**Exercise details**
Work through the entries that follow and state how many lines contain the word "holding". Only the number is wanted.

○ ○ ○ ○ ○

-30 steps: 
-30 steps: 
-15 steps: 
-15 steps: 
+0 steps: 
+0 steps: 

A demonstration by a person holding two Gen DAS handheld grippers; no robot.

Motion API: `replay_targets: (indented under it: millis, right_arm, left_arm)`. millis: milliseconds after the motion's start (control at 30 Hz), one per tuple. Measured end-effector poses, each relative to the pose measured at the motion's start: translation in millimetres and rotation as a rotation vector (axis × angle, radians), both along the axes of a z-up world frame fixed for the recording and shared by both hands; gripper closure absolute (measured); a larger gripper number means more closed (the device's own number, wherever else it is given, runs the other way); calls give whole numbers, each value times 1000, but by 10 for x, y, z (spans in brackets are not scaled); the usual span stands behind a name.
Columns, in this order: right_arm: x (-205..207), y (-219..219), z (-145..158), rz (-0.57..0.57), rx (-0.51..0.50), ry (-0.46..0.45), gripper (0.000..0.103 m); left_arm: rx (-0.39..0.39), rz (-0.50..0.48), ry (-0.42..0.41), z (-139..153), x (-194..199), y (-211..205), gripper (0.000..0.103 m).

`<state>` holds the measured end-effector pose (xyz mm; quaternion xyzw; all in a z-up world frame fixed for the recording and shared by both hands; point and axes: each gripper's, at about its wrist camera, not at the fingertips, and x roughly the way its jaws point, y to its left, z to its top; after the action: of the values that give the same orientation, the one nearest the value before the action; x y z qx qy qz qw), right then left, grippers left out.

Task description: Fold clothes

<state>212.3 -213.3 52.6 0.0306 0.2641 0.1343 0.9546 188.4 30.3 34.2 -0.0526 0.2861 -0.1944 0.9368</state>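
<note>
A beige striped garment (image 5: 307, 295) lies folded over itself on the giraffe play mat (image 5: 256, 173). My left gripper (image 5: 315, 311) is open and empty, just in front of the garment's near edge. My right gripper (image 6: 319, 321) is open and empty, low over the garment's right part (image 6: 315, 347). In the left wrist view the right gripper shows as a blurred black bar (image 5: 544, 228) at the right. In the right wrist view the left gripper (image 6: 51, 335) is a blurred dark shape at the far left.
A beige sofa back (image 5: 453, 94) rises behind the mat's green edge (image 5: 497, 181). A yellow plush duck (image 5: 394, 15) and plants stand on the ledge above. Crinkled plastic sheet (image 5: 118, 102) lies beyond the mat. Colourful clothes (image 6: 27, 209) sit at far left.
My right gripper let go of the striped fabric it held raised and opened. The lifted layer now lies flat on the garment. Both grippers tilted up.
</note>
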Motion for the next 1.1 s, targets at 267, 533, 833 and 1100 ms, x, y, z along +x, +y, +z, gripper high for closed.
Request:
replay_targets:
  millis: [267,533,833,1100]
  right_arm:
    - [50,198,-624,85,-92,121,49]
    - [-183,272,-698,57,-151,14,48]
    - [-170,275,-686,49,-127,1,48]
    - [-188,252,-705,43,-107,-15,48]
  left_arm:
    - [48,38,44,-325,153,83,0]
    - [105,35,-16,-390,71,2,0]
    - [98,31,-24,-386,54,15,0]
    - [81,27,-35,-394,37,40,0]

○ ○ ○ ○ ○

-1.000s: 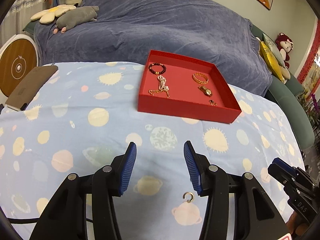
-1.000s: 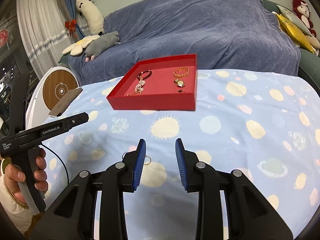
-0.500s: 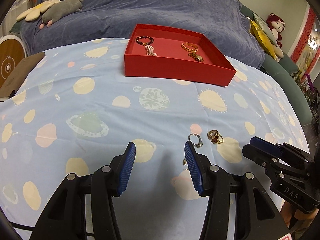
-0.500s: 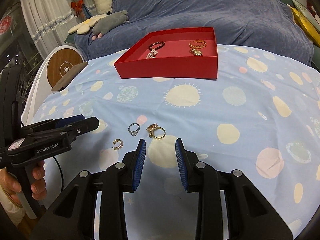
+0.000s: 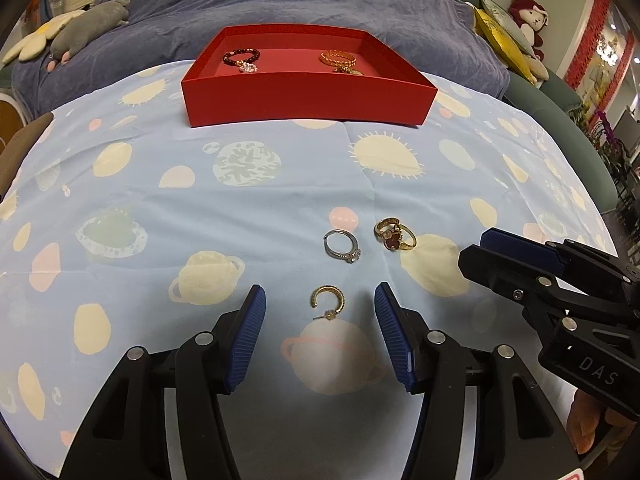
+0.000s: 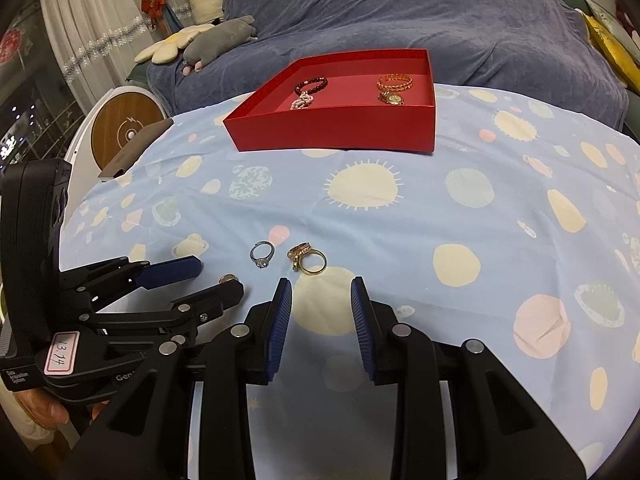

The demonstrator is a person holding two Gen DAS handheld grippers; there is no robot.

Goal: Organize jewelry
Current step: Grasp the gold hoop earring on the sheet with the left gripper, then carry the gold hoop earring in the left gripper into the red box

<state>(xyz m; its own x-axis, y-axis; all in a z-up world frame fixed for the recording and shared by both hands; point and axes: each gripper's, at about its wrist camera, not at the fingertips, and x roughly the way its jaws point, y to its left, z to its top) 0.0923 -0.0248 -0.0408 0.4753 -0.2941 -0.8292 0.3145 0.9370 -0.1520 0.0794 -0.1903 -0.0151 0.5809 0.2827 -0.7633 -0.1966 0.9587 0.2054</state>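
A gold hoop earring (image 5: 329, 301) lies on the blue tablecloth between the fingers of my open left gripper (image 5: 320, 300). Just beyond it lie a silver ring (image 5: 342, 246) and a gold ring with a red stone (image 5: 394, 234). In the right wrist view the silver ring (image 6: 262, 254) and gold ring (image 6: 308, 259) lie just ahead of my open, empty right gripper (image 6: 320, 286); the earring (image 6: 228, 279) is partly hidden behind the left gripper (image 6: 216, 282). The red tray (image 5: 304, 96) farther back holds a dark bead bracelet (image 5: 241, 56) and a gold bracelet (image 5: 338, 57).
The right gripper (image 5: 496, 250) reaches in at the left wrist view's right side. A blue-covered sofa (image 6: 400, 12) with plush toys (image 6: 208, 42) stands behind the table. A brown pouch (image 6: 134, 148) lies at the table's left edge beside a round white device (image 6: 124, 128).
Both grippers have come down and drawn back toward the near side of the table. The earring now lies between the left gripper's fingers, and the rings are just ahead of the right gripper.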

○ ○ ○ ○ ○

**Output of the task**
2